# [About this exercise]
Return the material exactly. Every line must stay as it is.

# [Provided data]
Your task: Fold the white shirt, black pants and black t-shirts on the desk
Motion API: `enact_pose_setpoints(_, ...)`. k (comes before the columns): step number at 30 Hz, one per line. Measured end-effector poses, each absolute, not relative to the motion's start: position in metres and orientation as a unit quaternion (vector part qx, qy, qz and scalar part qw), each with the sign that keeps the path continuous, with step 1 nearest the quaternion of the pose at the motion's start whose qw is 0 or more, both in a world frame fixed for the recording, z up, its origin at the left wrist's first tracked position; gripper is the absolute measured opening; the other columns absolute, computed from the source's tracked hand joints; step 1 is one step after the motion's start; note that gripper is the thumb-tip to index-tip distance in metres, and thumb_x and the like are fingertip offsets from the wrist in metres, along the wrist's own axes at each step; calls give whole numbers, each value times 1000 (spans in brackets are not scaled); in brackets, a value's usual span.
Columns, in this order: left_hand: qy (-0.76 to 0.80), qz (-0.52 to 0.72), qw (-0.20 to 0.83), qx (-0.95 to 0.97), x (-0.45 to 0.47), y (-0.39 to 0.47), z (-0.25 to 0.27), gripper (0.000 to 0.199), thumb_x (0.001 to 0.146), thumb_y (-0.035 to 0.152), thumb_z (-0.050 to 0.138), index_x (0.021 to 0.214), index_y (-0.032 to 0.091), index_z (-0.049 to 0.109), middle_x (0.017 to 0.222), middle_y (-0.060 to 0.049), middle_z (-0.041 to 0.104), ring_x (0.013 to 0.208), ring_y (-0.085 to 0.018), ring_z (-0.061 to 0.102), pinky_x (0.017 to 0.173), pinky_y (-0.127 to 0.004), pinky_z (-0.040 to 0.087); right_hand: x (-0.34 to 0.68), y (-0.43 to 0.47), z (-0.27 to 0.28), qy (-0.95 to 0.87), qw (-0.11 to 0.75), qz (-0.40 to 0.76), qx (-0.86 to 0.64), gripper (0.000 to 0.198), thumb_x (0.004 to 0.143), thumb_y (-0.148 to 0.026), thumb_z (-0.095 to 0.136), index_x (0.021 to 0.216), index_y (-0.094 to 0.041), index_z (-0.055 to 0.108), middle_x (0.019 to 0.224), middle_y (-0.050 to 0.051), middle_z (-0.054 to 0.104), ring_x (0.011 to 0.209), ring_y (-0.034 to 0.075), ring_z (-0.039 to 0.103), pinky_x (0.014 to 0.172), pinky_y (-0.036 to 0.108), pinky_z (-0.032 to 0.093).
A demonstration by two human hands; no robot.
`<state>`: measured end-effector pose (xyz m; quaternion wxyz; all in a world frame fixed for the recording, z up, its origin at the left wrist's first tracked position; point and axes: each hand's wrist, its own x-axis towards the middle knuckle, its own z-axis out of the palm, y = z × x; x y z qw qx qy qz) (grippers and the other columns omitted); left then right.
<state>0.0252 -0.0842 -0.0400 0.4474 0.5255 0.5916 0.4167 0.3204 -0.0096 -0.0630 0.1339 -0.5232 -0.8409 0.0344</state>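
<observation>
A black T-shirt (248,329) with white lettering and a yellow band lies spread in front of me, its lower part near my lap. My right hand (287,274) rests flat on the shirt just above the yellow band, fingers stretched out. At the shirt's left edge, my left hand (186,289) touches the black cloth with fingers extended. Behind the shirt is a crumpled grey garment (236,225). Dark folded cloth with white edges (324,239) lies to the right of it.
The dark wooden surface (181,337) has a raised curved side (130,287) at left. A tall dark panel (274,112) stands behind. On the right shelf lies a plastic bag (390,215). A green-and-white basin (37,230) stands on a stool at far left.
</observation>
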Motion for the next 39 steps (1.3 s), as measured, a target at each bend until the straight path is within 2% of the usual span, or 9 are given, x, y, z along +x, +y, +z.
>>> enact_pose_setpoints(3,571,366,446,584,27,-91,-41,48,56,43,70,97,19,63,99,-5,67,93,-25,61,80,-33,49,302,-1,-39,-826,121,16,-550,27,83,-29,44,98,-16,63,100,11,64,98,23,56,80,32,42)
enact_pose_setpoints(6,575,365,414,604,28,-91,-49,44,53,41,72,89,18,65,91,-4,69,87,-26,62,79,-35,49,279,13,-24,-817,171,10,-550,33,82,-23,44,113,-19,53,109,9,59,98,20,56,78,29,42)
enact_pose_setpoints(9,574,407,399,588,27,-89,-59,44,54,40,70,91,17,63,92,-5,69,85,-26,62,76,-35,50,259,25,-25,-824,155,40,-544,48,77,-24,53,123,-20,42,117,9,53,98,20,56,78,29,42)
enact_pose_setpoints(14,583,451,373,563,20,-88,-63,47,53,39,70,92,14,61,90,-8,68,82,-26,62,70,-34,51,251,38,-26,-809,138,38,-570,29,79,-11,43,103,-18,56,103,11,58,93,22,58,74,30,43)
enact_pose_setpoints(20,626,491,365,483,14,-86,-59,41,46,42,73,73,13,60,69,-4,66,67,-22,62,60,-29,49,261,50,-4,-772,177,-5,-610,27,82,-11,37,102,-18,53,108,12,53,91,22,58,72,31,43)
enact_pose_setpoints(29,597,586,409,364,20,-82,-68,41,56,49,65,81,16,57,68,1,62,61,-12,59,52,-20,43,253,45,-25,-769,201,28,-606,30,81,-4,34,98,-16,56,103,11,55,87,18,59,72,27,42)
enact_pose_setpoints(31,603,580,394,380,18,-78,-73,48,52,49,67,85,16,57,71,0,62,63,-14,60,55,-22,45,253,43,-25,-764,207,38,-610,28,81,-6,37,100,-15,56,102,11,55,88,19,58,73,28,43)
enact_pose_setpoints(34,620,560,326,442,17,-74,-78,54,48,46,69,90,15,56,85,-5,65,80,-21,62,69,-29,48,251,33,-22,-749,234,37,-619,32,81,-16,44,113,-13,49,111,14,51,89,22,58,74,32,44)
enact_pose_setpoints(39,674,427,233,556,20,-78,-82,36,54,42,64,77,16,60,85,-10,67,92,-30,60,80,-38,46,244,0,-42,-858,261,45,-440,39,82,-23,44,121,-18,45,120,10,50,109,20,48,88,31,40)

# [Reply]
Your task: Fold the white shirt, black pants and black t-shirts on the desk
Motion API: `enact_pose_setpoints(_, ...)`. k (comes before the columns): step number at 30 Hz, one per line. Measured end-effector poses, each absolute, not relative to the motion's start: position in metres and orientation as a unit quaternion (vector part qx, qy, qz and scalar part qw), each with the sign that keeps the path continuous, with step 1 nearest the quaternion of the pose at the motion's start whose qw is 0 or more, both in a world frame fixed for the recording, z up, its origin at the left wrist's first tracked position; gripper is the absolute measured opening; the other columns absolute, computed from the source's tracked hand joints; step 1 is one step after the motion's start; note that gripper is the thumb-tip to index-tip distance in metres, and thumb_x and the like are fingertip offsets from the wrist in metres, along the wrist's own axes at each step; calls give whole numbers, each value times 1000 (spans in brackets are not scaled); in brackets, a value's usual span.
Columns, in this order: left_hand: qy (-0.76 to 0.80), qz (-0.52 to 0.72), qw (-0.20 to 0.83), qx (-0.95 to 0.97), x (-0.45 to 0.47), y (-0.39 to 0.47), z (-0.25 to 0.27), gripper (0.000 to 0.199), thumb_x (0.001 to 0.146), thumb_y (-0.035 to 0.152), thumb_z (-0.050 to 0.138), index_x (0.021 to 0.214), index_y (-0.032 to 0.091), index_z (-0.049 to 0.109), middle_x (0.017 to 0.222), middle_y (-0.060 to 0.049), middle_z (-0.041 to 0.104), ring_x (0.013 to 0.208), ring_y (-0.085 to 0.018), ring_z (-0.061 to 0.102), pinky_x (0.017 to 0.173), pinky_y (-0.127 to 0.004), pinky_z (-0.040 to 0.087); right_hand: x (-0.34 to 0.68), y (-0.43 to 0.47), z (-0.27 to 0.28), qy (-0.95 to 0.87), qw (-0.11 to 0.75), qz (-0.40 to 0.76), qx (-0.86 to 0.64), gripper (0.000 to 0.198), thumb_x (0.004 to 0.143), thumb_y (-0.148 to 0.026), thumb_z (-0.095 to 0.136), index_x (0.021 to 0.216), index_y (-0.094 to 0.041), index_z (-0.055 to 0.108), middle_x (0.019 to 0.224), middle_y (-0.050 to 0.051), middle_z (-0.054 to 0.104), ring_x (0.011 to 0.209), ring_y (-0.034 to 0.075), ring_z (-0.039 to 0.103), pinky_x (0.014 to 0.172), pinky_y (-0.036 to 0.108), pinky_z (-0.032 to 0.093).
A demonstration by two human hands; no robot.
`<state>`: measured end-effector pose (xyz m; quaternion wxyz; all in a world frame fixed for the recording, z up, its origin at the left wrist's first tracked position; point and axes: each hand's wrist, its own x-axis towards the middle knuckle, its own z-axis out of the palm, y = z × x; x y z qw qx qy qz) (grippers and the other columns omitted); left then right.
<state>0.0252 -0.0842 -0.0400 0.4474 0.5255 0.5916 0.4167 0.3204 -0.0096 -0.0630 0.1339 -0.5232 -0.8409 0.0344</state>
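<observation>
A black T-shirt (248,329) with white lettering and a yellow band lies spread in front of me, its lower part near my lap. My right hand (287,274) rests flat on the shirt just above the yellow band, fingers stretched out. At the shirt's left edge, my left hand (186,289) touches the black cloth with fingers extended. Behind the shirt is a crumpled grey garment (236,225). Dark folded cloth with white edges (324,239) lies to the right of it.
The dark wooden surface (181,337) has a raised curved side (130,287) at left. A tall dark panel (274,112) stands behind. On the right shelf lies a plastic bag (390,215). A green-and-white basin (37,230) stands on a stool at far left.
</observation>
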Motion for the next 39 steps (1.3 s), as measured, a target at each bend until the straight path is within 2% of the usual span, or 9 are given, x, y, z along +x, +y, +z.
>>> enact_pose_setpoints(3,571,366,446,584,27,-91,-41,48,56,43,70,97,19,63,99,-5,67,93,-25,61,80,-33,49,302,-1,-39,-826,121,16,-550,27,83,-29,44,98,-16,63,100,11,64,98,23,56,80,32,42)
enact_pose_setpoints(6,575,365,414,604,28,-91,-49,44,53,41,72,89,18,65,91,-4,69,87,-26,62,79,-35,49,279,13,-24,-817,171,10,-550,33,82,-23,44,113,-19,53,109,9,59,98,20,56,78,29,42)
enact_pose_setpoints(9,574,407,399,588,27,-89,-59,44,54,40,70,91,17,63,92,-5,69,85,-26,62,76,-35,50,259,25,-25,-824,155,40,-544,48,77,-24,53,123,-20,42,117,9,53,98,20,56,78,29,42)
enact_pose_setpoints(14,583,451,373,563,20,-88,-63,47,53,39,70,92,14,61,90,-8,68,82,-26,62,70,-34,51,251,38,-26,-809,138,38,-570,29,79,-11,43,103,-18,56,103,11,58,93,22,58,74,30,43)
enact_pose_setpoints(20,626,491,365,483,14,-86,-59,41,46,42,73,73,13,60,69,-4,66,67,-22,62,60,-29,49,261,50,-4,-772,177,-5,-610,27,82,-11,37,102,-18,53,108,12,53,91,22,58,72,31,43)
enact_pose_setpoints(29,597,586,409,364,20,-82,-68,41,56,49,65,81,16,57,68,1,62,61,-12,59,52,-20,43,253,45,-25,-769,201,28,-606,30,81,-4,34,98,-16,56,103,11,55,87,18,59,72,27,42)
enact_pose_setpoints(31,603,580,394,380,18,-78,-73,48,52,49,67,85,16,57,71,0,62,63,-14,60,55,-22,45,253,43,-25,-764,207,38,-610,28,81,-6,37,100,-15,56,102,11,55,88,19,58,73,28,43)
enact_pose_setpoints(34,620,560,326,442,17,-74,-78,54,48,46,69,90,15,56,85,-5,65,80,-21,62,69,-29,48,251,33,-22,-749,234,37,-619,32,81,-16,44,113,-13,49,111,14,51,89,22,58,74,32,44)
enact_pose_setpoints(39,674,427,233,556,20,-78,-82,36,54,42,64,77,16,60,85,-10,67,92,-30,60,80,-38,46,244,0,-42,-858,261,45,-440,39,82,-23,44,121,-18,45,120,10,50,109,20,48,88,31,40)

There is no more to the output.